Analogies between slavery and abortion are frequent in American politics. In his recent decision in Planned Parenthood v. Abbott (2013), federal district judge Lee Yeakel joined the long list of people who insist that abortion “is the most divisive issue to face this country since slavery.” Politicians and pundits from Ronald Reagan and George W. Bush to Alveda King and Laura Ingram have invoked the history of slavery when speaking about abortion. Mike Huckabee and Paul Ryan are the most recent conservative figures to make headlines for drawing analogies between these two issues.
Commentators on the left invariably denounce such comparisons, yet many show very little familiarity with the arguments they are denouncing. In a recent article for the Daily Beast, for example, Jamelle Bouie offered a confused commentary directed at Huckabee and Ryan. “That slaves, unlike embryos, were fully autonomous doesn’t seem to occur to either,” Bouie writes, “nor does do [sic] they seem to understand that the earliest abolitionists were slaves, a far cry from anti-abortion activists, who—from what I can tell—aren’t fetuses.”
Although pro-life activists—like all adult human beings—once were human beings in the fetal stage of human development, this is completely irrelevant to the actual points of the comparison. The analogies between slavery and abortion are made to highlight some legal, moral, or political principle thought to overlap both issues. There is certainly room to criticize and debate the merits of these analogies, but critical engagement first requires understanding.
Basic Moral Principles
The most frequent comparison between slavery and abortion is made at the level of basic morality. Slavery and abortion, many insist, each violate the basic moral principle that persons ought never to be treated as things to be used or discarded. In preparation for the 2005 Senate Judiciary Committee hearings on the legacy of Roe v. Wade, the original plaintiff in Roe, Norma McCorvey, submitted a document summarizing this point of comparison. “When slavery was constitutional,” she insisted, “we treated one class of humans as property. We are treating the humans in the mother’s womb as property and less than human when we say it is OK to kill them.”

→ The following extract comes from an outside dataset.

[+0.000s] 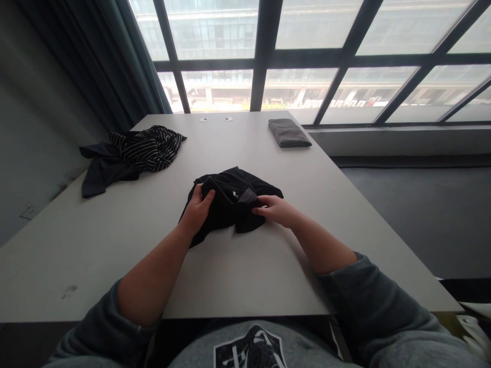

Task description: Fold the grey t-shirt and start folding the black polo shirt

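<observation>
A crumpled black garment (230, 202) lies at the centre of the frame on the grey table (115, 245). The left hand (197, 209) grips its left edge, fingers curled around the cloth. The right hand (274, 209) pinches a fold on its right side. A small white mark shows on the fabric, too small to read. At the upper left lies a striped black-and-white garment (143, 148) beside a dark cloth; a folded grey cloth (288, 133) sits upper centre-right.

Garment (230, 197) on table (115, 240), mid-front
</observation>
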`<act>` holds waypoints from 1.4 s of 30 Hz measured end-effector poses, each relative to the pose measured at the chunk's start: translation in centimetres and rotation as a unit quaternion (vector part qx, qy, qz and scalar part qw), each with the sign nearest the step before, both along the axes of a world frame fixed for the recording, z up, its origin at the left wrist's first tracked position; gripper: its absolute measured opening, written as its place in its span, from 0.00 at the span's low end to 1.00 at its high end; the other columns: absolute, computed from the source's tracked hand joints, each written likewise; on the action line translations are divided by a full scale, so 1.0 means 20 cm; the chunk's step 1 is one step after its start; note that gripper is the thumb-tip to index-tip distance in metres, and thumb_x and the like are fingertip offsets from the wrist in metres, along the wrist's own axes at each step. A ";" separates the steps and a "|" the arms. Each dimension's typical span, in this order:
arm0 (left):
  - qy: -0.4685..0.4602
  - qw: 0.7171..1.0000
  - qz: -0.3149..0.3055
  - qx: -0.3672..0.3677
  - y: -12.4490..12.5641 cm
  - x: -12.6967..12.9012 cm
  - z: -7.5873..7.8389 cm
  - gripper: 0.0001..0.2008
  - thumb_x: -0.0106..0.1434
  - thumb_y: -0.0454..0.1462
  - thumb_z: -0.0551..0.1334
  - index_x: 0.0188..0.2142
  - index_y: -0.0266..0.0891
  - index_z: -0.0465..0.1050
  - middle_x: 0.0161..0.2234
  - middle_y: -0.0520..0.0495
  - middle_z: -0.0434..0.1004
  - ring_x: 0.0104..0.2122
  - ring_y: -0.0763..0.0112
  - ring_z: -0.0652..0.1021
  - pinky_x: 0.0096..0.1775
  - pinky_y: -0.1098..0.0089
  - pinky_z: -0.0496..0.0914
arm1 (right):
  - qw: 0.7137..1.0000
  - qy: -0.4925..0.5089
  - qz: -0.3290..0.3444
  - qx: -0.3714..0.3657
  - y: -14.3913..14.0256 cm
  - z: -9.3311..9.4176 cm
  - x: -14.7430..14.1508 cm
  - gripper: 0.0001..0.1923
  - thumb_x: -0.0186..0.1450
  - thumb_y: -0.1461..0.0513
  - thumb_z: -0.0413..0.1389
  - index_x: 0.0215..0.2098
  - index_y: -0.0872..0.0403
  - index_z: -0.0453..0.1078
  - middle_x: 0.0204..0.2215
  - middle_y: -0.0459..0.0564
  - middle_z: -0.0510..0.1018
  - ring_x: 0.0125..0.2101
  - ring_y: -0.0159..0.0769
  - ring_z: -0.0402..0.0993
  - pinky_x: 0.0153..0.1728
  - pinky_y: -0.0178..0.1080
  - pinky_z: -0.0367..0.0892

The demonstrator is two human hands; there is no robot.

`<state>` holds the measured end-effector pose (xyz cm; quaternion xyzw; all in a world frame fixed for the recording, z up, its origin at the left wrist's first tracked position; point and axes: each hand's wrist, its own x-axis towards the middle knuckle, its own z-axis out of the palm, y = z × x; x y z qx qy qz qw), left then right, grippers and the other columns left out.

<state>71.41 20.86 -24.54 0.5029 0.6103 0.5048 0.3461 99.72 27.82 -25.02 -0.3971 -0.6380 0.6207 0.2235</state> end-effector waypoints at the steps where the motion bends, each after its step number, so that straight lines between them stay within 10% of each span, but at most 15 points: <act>1: 0.019 0.999 -0.031 -0.026 -0.01 0.00 0.02 0.28 0.65 0.55 0.68 0.59 0.45 0.73 0.50 0.46 0.82 0.52 0.55 0.81 0.58 0.58 0.73 | 1.000 -0.009 -0.025 0.016 0.00 -0.01 0.00 0.14 0.60 0.53 0.70 0.39 0.53 0.82 0.33 0.47 0.83 0.35 0.39 0.76 0.38 0.39 0.71; 5: 0.055 0.985 -0.147 -0.066 -0.03 0.01 0.07 0.37 0.54 0.49 0.78 0.60 0.41 0.74 0.53 0.42 0.83 0.54 0.47 0.81 0.57 0.55 0.74 | 0.992 0.063 -0.106 0.023 0.01 -0.01 -0.02 0.18 0.60 0.48 0.68 0.38 0.52 0.79 0.29 0.45 0.79 0.31 0.36 0.72 0.33 0.38 0.69; 13: 0.025 0.999 0.016 0.013 0.00 -0.03 0.04 0.19 0.65 0.50 0.67 0.45 0.38 0.82 0.42 0.45 0.85 0.46 0.50 0.82 0.53 0.55 0.74 | 0.957 0.172 -0.234 0.020 0.02 0.01 -0.02 0.21 0.57 0.44 0.70 0.38 0.50 0.80 0.31 0.45 0.79 0.32 0.36 0.73 0.35 0.39 0.72; 25: -0.045 0.996 -0.055 0.051 -0.03 0.04 0.06 0.17 0.71 0.49 0.62 0.50 0.43 0.80 0.52 0.45 0.82 0.57 0.53 0.77 0.64 0.58 0.66 | 0.938 0.261 -0.210 -0.088 -0.05 0.04 -0.08 0.18 0.59 0.48 0.70 0.43 0.45 0.76 0.41 0.46 0.84 0.47 0.45 0.80 0.49 0.46 0.77; 31: 0.066 0.992 -0.105 0.012 -0.07 0.06 0.12 0.22 0.60 0.51 0.71 0.46 0.41 0.73 0.41 0.46 0.80 0.45 0.53 0.80 0.50 0.58 0.74 | 0.968 0.164 -0.185 0.039 -0.10 0.06 -0.08 0.27 0.62 0.36 0.64 0.44 0.47 0.75 0.44 0.50 0.83 0.52 0.52 0.77 0.53 0.51 0.74; 42: 0.223 0.975 0.001 0.016 -0.03 -0.06 0.12 0.03 0.59 0.36 0.60 0.35 0.44 0.69 0.29 0.53 0.74 0.31 0.63 0.74 0.35 0.65 0.66 | 0.951 0.025 -0.221 0.216 -0.04 0.06 -0.01 0.11 0.54 0.63 0.57 0.36 0.47 0.65 0.33 0.44 0.74 0.37 0.41 0.69 0.43 0.45 0.67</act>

Pro-lifers often argue that the social and linguistic dehumanization of enslaved human beings in nineteenth-century America is eerily similar to the dehumanization of human beings in the womb today. In Abortion: The Clash of Absolutes, liberal legal heavyweight and Harvard Law Professor Laurence Tribe conceded this possible moral connection between the two issues. Noting one feminist legal theorist’s contention that “fetal life has value when people with power value it,” Tribe responded that “the same thing was once said of slaves: the value of black Americans was less than the value of white Americans in the view of people with power.” Although Tribe is pro-choice, he at least acknowledges that the comparison between abortion and slavery on the level of basic morality is not groundless.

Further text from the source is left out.